EXERCISE: For the data that follows, state how many lines hold the string "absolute", giving the number by itself.

[Records contained in a dataset]

'''

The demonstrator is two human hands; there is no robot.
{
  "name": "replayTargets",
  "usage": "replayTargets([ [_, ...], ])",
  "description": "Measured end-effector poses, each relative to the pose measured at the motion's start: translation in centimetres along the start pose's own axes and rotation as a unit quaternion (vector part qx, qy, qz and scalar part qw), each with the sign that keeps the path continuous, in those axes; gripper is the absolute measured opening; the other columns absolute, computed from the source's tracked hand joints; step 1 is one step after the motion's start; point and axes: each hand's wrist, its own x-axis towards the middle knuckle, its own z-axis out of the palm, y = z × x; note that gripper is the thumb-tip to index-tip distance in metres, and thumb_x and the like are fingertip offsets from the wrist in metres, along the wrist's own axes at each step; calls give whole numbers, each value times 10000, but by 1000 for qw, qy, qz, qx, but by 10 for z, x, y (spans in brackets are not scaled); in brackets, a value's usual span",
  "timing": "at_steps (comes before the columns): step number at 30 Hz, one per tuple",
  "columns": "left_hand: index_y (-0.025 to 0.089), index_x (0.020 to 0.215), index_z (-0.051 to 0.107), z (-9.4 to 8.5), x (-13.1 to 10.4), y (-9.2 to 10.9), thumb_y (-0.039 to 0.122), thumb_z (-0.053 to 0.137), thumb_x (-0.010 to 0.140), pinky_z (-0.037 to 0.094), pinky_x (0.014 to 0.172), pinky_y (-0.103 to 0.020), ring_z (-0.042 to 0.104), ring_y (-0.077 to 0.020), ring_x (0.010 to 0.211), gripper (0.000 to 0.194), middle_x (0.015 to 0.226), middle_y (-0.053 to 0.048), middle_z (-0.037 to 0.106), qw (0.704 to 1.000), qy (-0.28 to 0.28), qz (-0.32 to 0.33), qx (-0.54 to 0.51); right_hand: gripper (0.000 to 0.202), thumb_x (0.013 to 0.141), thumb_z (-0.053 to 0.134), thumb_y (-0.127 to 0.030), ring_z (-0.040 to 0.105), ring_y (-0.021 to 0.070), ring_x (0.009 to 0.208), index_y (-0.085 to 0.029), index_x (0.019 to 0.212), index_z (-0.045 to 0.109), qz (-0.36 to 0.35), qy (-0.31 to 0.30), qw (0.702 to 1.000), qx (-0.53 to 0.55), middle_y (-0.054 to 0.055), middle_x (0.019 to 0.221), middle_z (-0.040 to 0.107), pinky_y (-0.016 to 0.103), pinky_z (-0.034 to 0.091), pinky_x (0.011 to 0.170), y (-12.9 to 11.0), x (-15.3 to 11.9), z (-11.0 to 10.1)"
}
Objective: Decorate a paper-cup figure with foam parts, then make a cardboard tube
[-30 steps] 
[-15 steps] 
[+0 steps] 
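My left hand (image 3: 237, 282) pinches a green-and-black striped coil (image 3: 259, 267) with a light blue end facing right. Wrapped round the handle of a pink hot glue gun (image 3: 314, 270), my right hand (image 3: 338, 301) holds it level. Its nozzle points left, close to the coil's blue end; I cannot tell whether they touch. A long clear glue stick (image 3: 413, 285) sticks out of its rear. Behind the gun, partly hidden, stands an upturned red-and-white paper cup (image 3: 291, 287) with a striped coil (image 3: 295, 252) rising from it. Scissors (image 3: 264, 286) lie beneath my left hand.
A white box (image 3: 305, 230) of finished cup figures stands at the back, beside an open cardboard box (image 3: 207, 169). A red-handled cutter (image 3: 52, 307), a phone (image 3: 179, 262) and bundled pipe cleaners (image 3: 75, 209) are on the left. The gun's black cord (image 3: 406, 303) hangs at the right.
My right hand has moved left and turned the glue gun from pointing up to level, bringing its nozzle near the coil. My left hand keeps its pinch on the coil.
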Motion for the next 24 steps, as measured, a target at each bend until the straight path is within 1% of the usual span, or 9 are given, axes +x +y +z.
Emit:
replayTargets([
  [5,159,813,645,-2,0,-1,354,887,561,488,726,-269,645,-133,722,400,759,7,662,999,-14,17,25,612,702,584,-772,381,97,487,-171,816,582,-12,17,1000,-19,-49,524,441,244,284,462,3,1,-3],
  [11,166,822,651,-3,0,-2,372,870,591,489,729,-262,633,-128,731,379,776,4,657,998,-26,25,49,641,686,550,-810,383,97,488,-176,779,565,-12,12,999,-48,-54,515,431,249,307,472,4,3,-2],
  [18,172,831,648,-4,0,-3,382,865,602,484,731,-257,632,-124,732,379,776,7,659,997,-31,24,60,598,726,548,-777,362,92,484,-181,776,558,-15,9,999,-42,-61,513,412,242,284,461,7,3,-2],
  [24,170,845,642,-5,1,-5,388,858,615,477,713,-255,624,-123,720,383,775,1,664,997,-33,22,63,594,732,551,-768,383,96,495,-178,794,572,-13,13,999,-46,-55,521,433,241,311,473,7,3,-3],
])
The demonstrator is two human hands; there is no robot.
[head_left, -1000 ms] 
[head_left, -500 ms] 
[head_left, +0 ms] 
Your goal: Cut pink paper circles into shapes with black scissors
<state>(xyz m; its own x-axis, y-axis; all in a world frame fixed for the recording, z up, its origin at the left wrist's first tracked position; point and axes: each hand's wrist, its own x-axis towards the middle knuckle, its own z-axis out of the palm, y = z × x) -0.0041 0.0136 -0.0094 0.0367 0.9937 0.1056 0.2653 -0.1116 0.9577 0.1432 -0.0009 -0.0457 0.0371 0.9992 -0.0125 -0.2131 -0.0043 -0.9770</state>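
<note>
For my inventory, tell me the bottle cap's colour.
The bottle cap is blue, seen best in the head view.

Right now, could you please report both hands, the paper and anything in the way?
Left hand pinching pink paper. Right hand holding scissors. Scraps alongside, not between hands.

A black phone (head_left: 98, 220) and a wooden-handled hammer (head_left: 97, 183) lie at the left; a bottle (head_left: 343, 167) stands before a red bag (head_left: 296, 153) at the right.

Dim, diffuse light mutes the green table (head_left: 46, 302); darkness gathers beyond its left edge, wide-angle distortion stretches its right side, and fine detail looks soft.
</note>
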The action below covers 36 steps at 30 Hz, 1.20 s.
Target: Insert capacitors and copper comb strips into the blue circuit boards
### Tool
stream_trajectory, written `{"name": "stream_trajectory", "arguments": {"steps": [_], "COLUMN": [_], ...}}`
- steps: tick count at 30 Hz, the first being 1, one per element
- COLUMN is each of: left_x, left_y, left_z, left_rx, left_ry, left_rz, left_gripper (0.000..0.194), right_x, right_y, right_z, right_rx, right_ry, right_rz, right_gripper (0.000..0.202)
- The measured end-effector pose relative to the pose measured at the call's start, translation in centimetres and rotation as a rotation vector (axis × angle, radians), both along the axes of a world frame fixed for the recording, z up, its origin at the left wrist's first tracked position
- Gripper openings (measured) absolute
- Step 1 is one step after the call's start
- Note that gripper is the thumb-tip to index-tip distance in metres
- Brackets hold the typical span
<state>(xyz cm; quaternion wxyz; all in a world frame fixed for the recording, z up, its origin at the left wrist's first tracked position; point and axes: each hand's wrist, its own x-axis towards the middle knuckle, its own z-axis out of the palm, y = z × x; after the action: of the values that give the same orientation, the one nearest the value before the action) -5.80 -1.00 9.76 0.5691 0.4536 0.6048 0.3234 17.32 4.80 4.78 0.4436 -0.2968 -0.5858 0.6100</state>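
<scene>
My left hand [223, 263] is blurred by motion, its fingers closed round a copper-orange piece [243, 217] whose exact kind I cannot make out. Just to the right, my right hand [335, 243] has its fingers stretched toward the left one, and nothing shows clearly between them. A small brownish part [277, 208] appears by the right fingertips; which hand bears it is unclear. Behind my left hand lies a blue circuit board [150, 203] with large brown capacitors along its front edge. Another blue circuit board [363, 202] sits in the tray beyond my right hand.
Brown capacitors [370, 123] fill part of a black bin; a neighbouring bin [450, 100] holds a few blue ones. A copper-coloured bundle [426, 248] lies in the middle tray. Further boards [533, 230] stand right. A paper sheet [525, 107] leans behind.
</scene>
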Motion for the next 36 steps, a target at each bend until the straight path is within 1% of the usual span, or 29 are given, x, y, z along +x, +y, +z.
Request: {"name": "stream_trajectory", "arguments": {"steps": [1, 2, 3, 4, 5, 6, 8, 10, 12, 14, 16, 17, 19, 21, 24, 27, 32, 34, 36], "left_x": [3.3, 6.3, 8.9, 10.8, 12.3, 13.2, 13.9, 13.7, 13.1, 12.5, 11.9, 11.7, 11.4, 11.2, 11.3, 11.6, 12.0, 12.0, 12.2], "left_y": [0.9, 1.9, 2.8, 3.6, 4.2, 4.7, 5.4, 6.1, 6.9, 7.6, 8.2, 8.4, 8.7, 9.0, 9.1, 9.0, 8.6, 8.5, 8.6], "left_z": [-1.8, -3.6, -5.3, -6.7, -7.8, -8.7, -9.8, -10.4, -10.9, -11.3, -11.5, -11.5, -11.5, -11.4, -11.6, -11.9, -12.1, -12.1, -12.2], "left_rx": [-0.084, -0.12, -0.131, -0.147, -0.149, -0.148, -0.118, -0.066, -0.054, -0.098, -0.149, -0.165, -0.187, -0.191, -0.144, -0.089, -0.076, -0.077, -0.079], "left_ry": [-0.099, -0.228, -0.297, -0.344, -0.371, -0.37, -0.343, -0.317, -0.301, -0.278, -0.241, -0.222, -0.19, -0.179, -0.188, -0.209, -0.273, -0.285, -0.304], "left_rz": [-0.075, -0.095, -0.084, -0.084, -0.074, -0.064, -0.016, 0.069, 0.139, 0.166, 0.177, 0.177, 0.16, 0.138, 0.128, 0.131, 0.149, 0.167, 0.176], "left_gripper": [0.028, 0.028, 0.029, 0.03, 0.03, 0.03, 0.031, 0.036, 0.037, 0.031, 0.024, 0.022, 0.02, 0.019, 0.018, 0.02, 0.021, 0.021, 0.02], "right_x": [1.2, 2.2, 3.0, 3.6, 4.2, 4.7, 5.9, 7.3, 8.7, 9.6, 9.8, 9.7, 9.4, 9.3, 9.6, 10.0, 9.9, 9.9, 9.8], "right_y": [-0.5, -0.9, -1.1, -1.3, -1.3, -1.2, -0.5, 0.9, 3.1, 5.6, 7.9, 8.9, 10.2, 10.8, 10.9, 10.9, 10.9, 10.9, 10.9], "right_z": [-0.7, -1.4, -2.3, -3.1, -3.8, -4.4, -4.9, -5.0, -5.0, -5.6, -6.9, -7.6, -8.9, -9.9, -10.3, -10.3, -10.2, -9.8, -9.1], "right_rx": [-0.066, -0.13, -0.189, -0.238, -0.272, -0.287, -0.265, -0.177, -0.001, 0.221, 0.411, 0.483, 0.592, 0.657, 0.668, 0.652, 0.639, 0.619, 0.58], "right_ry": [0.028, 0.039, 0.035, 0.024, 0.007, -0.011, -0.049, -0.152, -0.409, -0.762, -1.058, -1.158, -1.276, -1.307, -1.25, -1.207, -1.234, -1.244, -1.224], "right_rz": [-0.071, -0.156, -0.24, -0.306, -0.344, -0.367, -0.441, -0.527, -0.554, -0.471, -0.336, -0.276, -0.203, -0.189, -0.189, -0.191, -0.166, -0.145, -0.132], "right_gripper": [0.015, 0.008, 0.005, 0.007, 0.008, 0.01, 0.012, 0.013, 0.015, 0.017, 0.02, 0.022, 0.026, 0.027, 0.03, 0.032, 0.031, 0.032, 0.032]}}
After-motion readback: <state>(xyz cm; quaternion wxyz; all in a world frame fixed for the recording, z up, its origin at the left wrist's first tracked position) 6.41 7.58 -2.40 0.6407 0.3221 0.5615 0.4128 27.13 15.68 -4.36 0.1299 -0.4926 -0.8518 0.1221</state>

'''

SOLUTION TO THIS EXERCISE: 2